Work required: Reproduce exactly the lines below from the one containing "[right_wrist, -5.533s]" through the one containing "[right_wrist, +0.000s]", including both, and nothing else.

Supplied information:
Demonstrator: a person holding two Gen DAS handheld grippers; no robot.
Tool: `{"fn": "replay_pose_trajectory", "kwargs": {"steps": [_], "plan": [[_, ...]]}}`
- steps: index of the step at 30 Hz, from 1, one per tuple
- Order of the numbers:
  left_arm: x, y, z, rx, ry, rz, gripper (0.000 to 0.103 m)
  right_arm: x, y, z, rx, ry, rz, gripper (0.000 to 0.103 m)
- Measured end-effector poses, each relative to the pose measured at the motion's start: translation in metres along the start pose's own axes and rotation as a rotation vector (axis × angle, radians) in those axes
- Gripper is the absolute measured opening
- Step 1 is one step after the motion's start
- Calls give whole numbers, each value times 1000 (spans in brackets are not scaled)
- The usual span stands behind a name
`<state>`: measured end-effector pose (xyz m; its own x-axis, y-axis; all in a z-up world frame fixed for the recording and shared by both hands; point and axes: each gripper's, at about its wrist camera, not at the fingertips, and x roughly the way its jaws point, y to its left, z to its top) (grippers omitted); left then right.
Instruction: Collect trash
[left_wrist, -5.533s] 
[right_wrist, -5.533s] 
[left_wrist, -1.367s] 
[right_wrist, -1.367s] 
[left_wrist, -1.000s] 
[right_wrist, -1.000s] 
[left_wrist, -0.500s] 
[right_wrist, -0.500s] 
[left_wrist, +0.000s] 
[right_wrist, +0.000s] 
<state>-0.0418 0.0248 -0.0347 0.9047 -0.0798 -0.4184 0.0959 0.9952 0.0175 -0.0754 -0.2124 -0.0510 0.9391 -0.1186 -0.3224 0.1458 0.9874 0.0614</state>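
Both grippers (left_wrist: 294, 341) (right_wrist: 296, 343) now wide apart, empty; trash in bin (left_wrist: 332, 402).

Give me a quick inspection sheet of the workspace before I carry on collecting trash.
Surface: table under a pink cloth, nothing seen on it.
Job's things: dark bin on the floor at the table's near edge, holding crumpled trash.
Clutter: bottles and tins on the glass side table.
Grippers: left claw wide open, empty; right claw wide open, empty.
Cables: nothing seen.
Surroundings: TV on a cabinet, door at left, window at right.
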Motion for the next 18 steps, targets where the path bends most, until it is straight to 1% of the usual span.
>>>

Solved problem:
[right_wrist, -5.533s] 
[left_wrist, -1.367s] 
[right_wrist, -1.367s] 
[left_wrist, -1.000s] 
[right_wrist, -1.000s] 
[left_wrist, -0.500s] 
[right_wrist, -0.500s] 
[left_wrist, +0.000s] 
[right_wrist, +0.000s] 

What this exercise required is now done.